What is being asked
Set each line of the data down exactly, please.
──────── Data below ────────
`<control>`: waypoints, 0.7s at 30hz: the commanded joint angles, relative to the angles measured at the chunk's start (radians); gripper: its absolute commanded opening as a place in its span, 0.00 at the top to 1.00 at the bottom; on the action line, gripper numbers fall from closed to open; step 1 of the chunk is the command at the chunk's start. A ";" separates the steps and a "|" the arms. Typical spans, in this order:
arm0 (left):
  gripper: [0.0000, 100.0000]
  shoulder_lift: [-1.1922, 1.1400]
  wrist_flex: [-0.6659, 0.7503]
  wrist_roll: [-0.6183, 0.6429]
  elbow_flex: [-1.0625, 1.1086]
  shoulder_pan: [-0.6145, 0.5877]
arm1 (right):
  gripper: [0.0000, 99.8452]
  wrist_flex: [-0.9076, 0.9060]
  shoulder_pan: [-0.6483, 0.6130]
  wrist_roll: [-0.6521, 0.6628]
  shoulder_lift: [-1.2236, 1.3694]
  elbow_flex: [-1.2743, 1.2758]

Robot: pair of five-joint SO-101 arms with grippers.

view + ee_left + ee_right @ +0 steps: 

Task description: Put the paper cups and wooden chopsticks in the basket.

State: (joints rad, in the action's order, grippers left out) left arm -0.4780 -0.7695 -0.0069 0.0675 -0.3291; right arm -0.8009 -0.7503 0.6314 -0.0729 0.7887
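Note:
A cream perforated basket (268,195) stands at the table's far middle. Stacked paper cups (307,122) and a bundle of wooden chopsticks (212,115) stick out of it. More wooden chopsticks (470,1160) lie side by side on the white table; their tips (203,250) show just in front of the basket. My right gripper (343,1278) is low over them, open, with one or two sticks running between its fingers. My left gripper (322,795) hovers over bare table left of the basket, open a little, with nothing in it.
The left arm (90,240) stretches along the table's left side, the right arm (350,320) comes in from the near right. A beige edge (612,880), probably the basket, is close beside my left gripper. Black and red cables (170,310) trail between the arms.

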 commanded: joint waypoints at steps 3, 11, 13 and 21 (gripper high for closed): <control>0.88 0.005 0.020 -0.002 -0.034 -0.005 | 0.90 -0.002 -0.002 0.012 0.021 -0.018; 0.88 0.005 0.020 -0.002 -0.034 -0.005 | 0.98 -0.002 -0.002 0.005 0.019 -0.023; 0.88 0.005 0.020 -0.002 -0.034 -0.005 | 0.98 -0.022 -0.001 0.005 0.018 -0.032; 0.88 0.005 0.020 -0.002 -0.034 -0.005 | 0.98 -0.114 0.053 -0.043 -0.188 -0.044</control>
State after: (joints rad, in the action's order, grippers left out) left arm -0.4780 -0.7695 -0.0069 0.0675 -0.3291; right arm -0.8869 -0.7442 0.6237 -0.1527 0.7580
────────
Your response
`<control>`: waypoints, 0.7s at 30hz: the commanded joint angles, relative to the angles measured at the chunk's start (radians); gripper: its absolute commanded opening as a place in its span, 0.00 at the top to 1.00 at the bottom; on the action line, gripper numbers fall from closed to open; step 1 of the chunk is the command at the chunk's start. A ";" separates the steps and a "|" the arms. Typical spans, in this order:
arm0 (left):
  gripper: [0.0000, 100.0000]
  shoulder_lift: [-1.1922, 1.1400]
  wrist_flex: [-0.6659, 0.7503]
  wrist_roll: [-0.6183, 0.6429]
  elbow_flex: [-1.0625, 1.1086]
  shoulder_pan: [-0.6145, 0.5877]
arm1 (right):
  gripper: [0.0000, 99.8452]
  wrist_flex: [-0.9076, 0.9060]
  shoulder_pan: [-0.6483, 0.6130]
  wrist_roll: [-0.6521, 0.6628]
  shoulder_lift: [-1.2236, 1.3694]
  elbow_flex: [-1.2743, 1.2758]

Robot: pair of five-joint SO-101 arms with grippers.

view + ee_left + ee_right @ +0 steps: 

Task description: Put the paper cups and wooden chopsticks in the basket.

State: (joints rad, in the action's order, grippers left out) left arm -0.4780 -0.7695 -0.0069 0.0675 -0.3291; right arm -0.8009 -0.7503 0.6314 -0.0729 0.7887
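Note:
A cream perforated basket (268,195) stands at the table's far middle. Stacked paper cups (307,122) and a bundle of wooden chopsticks (212,115) stick out of it. More wooden chopsticks (470,1160) lie side by side on the white table; their tips (203,250) show just in front of the basket. My right gripper (343,1278) is low over them, open, with one or two sticks running between its fingers. My left gripper (322,795) hovers over bare table left of the basket, open a little, with nothing in it.
The left arm (90,240) stretches along the table's left side, the right arm (350,320) comes in from the near right. A beige edge (612,880), probably the basket, is close beside my left gripper. Black and red cables (170,310) trail between the arms.
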
 commanded: joint waypoints at steps 3, 11, 13 and 21 (gripper high for closed): <control>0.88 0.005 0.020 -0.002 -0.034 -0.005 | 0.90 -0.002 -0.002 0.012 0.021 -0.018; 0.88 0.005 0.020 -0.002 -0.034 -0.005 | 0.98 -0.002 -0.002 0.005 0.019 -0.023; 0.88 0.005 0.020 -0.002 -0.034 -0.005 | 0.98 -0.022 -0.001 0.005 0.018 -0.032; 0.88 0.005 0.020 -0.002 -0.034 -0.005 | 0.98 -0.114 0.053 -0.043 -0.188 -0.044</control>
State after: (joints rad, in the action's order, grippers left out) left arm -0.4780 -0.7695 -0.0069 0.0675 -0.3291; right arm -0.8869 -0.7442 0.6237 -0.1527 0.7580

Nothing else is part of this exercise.